Some Pain, Some Anger, and Some Compassion

I have no photographs to share with you today.

Today, I’m going to share some sadness, some pain, and some anger.

And then, surprisingly, some compassion.

I know there is more than enough of the first three in the world right now, unfortunately, and not nearly enough of the latter.

If you don’t want any more of them — and I very much understand if you don’t — please stop reading now and go elsewhere.

A few days ago I was doing research at an e-commerce site for my print shop, which regular readers will know I opened a little over half a year ago here on Squarespace. I began opening a second store at this e-commerce site just before the pandemic started, so I haven’t announced it yet.

On this e-commerce site I discovered paintings made of two of my favorite images. These paintings were for sale, and for quite a lot of money.

I have never given the person who made these paintings permission to use my work and put his name on them.

He took my work and pretended it was his own. And was selling it.

I felt like I had been sucker-punched in the stomach, twice, suddenly and brutally.

I felt like it was me that had been stolen.

It hurt. A lot.

I still have a lot of questions, and very few answers.

I have a lot of questions for the person who did this, who I have contacted, and who has not responded. The paintings have been removed because they violated the e-commerce site’s intellectual property policy. I believe one of them was sold before it was removed, but I am still waiting for confirmation of that.

I will save my thoughts on the person who did this for another time.

Today I want to explore my own feelings.
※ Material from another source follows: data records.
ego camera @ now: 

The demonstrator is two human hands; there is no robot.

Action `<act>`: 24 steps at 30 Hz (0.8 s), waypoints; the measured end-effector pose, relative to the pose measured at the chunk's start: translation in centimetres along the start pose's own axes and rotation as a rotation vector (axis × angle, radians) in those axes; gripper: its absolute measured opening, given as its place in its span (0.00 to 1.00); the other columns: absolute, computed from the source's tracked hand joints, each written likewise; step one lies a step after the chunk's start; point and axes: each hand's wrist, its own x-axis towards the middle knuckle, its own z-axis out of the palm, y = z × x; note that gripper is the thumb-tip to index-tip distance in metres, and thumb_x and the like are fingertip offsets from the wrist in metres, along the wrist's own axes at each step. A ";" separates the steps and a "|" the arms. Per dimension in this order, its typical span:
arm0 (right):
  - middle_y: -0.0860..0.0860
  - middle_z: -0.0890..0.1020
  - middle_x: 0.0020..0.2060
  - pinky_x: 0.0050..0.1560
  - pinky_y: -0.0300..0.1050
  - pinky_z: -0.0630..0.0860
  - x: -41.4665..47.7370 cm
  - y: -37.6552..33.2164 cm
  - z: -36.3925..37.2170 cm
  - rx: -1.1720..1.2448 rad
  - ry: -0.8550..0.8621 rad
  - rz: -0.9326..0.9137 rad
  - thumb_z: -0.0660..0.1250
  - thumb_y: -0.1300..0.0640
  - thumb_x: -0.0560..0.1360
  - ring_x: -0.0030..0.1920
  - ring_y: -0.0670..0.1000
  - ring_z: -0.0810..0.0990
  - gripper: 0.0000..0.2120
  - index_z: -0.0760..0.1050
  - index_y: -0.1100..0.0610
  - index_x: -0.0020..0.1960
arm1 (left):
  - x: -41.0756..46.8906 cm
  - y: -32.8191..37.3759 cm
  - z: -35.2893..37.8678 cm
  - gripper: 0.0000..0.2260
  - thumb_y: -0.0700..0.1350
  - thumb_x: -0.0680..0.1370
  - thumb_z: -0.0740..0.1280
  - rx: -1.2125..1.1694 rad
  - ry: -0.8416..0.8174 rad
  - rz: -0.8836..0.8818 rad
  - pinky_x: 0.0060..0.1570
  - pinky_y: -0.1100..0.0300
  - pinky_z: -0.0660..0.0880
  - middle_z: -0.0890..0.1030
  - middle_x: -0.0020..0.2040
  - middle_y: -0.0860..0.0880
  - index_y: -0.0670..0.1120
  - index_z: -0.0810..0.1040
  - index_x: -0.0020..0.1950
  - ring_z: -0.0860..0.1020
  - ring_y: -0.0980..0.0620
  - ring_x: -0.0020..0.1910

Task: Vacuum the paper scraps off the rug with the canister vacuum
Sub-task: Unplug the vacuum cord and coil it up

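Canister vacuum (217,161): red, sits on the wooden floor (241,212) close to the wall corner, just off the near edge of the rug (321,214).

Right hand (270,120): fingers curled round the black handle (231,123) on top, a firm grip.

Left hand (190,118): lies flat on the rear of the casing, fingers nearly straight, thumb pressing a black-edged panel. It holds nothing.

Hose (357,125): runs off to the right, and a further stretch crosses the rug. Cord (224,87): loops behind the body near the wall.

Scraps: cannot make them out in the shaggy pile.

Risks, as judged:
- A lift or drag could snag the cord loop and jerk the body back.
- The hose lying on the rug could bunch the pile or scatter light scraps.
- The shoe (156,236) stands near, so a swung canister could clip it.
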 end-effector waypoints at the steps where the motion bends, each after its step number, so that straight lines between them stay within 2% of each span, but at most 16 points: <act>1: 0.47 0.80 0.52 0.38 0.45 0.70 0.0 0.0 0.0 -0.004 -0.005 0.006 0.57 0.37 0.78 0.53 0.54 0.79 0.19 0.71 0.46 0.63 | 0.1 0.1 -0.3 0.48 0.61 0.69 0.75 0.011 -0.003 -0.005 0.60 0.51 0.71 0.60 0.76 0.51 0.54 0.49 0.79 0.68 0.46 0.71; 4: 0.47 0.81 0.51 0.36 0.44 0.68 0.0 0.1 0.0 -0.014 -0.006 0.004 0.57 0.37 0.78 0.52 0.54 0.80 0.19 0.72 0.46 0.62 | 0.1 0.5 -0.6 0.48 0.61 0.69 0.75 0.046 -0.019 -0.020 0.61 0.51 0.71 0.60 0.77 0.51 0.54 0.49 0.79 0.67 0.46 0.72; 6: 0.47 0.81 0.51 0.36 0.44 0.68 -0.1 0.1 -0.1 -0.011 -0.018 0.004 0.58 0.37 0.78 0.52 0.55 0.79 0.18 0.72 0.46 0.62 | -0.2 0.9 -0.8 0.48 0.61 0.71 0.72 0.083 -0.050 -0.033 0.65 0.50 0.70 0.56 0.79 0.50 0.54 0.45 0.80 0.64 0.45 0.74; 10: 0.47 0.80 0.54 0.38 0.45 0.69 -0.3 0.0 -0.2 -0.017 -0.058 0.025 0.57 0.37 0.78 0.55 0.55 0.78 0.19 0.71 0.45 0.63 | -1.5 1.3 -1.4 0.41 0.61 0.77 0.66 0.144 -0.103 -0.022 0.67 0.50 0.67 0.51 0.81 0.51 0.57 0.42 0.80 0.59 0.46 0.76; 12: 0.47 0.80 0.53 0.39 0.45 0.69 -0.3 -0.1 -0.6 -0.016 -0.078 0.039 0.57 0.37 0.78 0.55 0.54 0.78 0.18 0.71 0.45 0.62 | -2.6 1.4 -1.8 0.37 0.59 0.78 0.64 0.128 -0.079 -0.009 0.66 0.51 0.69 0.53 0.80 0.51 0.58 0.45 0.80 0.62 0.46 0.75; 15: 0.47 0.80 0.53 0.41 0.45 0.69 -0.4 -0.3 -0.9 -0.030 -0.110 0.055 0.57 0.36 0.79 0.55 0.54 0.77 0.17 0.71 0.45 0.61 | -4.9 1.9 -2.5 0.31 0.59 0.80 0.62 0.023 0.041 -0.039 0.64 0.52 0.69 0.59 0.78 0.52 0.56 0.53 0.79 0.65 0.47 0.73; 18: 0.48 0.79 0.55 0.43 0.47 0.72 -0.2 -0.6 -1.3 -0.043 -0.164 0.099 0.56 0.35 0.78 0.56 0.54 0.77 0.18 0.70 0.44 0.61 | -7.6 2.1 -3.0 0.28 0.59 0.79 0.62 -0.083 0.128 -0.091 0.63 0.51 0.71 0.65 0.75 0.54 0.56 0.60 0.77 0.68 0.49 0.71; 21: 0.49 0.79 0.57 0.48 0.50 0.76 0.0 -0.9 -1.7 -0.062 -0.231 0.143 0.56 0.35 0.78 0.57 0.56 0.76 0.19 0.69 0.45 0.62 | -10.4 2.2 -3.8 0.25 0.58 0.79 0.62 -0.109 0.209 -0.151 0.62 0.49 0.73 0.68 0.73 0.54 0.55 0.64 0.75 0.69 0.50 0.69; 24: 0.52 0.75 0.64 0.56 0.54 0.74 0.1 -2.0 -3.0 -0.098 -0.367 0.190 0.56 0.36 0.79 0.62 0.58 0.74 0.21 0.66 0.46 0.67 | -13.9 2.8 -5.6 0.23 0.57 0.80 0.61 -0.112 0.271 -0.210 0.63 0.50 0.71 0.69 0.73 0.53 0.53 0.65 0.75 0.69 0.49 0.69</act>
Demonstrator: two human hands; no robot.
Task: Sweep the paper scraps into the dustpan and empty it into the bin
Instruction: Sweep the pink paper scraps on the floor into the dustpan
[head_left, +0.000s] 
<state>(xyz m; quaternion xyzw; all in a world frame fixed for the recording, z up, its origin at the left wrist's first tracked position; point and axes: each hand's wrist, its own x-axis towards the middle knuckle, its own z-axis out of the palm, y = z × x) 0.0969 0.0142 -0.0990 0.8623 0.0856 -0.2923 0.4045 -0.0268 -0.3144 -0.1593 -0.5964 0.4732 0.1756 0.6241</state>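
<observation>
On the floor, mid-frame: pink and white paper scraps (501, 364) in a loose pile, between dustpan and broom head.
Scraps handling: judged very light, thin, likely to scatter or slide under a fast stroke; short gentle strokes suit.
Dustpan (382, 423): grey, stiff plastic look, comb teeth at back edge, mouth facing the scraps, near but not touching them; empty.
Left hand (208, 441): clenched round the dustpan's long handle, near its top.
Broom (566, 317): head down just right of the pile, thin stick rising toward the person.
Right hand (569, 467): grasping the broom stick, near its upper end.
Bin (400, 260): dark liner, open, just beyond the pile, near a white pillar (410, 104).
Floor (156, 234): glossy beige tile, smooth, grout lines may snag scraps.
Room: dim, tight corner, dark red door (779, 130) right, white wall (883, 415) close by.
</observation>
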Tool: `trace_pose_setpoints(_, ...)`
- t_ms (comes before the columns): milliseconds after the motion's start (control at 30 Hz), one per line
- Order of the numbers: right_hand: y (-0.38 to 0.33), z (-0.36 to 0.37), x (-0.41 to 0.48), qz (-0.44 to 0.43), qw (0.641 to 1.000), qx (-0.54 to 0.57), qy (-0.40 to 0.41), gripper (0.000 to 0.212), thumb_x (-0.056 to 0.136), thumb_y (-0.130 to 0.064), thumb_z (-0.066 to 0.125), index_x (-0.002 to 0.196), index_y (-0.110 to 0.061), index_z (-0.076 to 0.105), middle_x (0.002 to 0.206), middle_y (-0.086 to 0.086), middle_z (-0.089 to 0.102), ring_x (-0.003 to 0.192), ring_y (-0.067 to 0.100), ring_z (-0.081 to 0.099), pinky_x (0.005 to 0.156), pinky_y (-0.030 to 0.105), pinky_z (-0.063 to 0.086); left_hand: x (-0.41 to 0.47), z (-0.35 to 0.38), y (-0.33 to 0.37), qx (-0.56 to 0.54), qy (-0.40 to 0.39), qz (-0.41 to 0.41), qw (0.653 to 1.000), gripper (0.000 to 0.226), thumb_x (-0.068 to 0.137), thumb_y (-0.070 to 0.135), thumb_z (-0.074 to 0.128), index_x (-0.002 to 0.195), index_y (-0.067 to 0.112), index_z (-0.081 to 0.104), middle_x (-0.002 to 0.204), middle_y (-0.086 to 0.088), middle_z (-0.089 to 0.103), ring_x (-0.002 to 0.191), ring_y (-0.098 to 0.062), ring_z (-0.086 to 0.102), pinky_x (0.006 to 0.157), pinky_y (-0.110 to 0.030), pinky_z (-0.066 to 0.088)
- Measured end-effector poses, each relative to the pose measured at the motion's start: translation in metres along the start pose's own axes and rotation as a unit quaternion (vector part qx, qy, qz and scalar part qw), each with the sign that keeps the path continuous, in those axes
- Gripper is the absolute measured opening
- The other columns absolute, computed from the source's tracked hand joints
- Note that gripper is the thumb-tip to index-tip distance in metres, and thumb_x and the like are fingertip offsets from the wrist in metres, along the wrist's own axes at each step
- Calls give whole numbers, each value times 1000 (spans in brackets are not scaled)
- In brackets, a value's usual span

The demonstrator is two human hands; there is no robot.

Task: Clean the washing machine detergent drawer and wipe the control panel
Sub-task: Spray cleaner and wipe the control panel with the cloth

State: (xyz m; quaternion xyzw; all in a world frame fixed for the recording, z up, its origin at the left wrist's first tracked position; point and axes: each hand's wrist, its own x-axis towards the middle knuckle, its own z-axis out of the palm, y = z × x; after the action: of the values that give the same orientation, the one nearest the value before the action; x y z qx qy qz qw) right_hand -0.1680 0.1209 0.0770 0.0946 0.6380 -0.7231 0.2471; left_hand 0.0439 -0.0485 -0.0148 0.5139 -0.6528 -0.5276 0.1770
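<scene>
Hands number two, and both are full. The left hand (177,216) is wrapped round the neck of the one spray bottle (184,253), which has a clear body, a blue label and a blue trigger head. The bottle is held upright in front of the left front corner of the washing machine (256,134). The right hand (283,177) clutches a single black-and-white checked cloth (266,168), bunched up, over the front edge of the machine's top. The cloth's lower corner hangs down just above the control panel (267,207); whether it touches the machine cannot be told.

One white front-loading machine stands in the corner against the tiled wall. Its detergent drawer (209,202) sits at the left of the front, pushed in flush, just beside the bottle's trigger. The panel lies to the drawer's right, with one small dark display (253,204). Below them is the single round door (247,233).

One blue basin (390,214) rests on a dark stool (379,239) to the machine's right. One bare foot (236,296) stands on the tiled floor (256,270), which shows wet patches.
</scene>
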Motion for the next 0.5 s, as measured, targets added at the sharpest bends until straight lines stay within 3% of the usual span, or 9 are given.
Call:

Why was I so upset? Why was I so hurt and angry? Why was this bothering me so much, so much that I have woken up two of the past three nights and not been able to get back to sleep?

At first I thought about all the time and hard work I have put in, in many different areas. Standing on the streets of Gion and Miyagawa-cho for hours almost twenty years ago, just hoping that a geiko or maiko would pass by and stop to pose for me for a moment.

Practicing my lighting on friends and family members and even mannequins, trying to get better. Spending a lot of money on classes, both online and off. Spending even more money on the modelling fees for the women I photograph.

Trying to understand the unwritten rules and customs of the hanamachi, first by observance and then by having the geiko, maiko, and ochaya-san patiently teaching them to me themselves because they could see I was sincere and really wanted to learn.

Asking questions of some and being told over and over again, “No, you can’t. No, you can’t.” Ignoring these responses and going ahead anyway.

Getting people to trust me, not through words, but by my actions, which takes time, and not just weeks and months. Years.

I could go on. But you know what?

I don’t feel so sad, hurt, or angry anymore.

I feel blessed.

I know what all these experience feel like, the good and the bad, the hard and the easy, the fun and the laughter-filled. The frustrating ones, too.

When you look at one of my photographs, you can see all of these things, if you know how to look.

These things are in me, they make me who I am, and they make my photographs look the way they do.

They cannot be duplicated by anyone else, not that anyone should want to. You should try to be you, not me.

I am fortunate in that I know how to be me, after years of trying!

I know what it feels like to sit across from a tayū and have her play the koto, only for me.

I have experienced the shy pride and happiness some maiko feel at being photographed for the first time ever in a one-to-one situation.

No one can copy these things. And if you, too, are lucky enough to have similar experiences and even better, wonderful for you! Communicate those feelings and experiences to others through your words, pictures, sounds, or whatever medium suits you.

That is being creative. That is making art.

I feel compassion for someone who has so few experiences of their own that they have to copy someone else’s and pass them off as their “original” work.

You have hurt me, but you are hurting yourself more.

Stop it.

No amount of money can be worth that.